A key concept is scrambling, which describes how information disperses rapidly within a chaotic quantum system. The team shows that the rate of scrambling, quantified by the Lyapunov exponent, directly influences the accuracy of approximate error correction, meaning more chaotic systems present greater challenges for preserving quantum information. Furthermore, the research connects these findings to holographic duality and random tensor networks, suggesting that the ability to protect quantum information is an intrinsic property of chaotic systems that satisfy ETH. The team suggests a potential connection to hydrodynamics, hinting that the laws of thermodynamics might emerge from the underlying chaotic dynamics of quantum systems. Understanding this connection could have implications for designing more robust quantum computers and for understanding how information is preserved in black holes. This research opens up new avenues for exploring algebraic quantum error correction and extending the analysis to different error models.

Error, Chaos, and Thermalization are Unified

Scientists have established a precise link between error correction, thermalization, and quantum chaos in systems that adhere to the eigenstate thermalization hypothesis (ETH). This work demonstrates that these seemingly independent aspects of physics are fundamentally interconnected, revealing a unified microscopic structure governing their behavior. Researchers began with the ETH framework and its equivalence to approximate quantum error correction (AQEC), then showed that the error associated with the approximate error correction is directly controlled by the Lyapunov exponent and the chaos bound, establishing a quantifiable relationship between the code error, system size, and the rate of chaos.

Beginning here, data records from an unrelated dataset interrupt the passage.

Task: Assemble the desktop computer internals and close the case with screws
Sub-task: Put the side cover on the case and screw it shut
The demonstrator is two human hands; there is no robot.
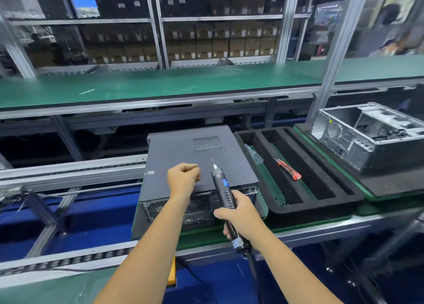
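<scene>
Dead centre on the near conveyor line: closed desktop case point(197, 164), lying flat on a green-edged pallet point(206, 232), dark side panel up, vent grille toward the far edge, rear ports and fan grille facing near. Above the panel's near half, left hand point(183, 177), fingers curled in toward the palm, thumb tucked against them; whether anything small sits pinched inside, impossible to tell. Just to its right, right hand point(241, 216) wrapped firmly round the lower barrel of a black electric screwdriver point(223, 189), bit pointing up and away over the panel, tip clear of the metal, cable trailing down off the near end. Right of the case, black foam tray point(298, 189) with long slots, a red utility knife point(289, 172) lying across a foam rib between two slots. Farther right, a second computer chassis point(367, 136), silver, open, its bare inside showing, on its own pallet. Beyond all that, long green workbench point(160, 86) running left to right, then shelving point(218, 42) stacked with brown boxes at the far back.
</scene>
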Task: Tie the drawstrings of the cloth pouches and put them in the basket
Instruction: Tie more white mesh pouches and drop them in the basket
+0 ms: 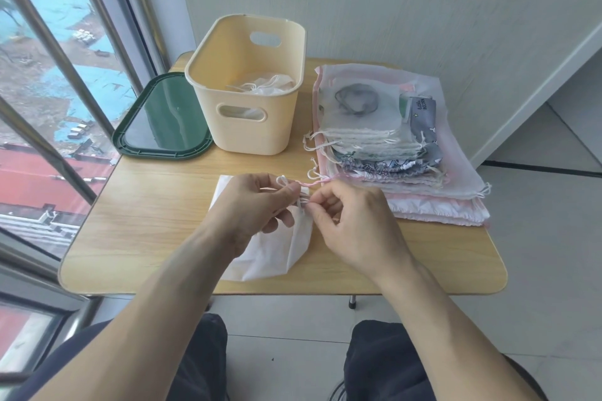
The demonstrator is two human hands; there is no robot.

The research reveals that dynamical fluctuations, static fluctuations, and fluctuation-dissipation relations can all be expressed in terms of the Lyapunov exponent and the chaos bound, demonstrating how the structure of quantum chaos constrains information preservation within chaotic eigenstates. The team emphasizes that this analysis holds for systems exhibiting a well-defined hierarchy of timescales, where the scrambling time significantly exceeds the dissipation time, a condition often found in large or finely tuned systems. This detailed connection between the code error and fundamental quantities provides a new tool for understanding and quantifying the limits of information preservation in complex quantum systems.

Chaos, Thermalization, and Quantum Error Correction

This research establishes a fundamental connection between error correction, thermalization, and chaos in quantum physics, demonstrating that these seemingly disparate concepts are deeply intertwined within systems adhering to the eigenstate thermalization hypothesis. By building upon the ETH matrix ansatz and analysing the out-of-time-order correlator, scientists have shown that the limits of chaos directly constrain the performance of approximate error-correcting codes, establishing a quantifiable relationship between how quickly information spreads, how systems reach equilibrium, and how well information can be preserved. Furthermore, the team derived bounds on both dynamical fluctuations around average behaviour and on fluctuation-dissipation relations, expressing these in terms of both code error and the Lyapunov exponent, a measure of chaotic behaviour. These findings reveal how the inherent limits of chaos restrict the preservation of information within thermalizing systems, offering new insights into the fundamental limits of information processing in complex quantum systems. The authors acknowledge that their results apply specifically to systems satisfying the ETH, and future work could explore the extent to which these connections hold in more general scenarios, potentially extending our understanding of non-equilibrium dynamics and the emergence of statistical mechanics in isolated quantum systems. This research provides a crucial step towards understanding the fundamental limits of information processing in complex quantum systems and opens up new avenues for designing more robust quantum technologies.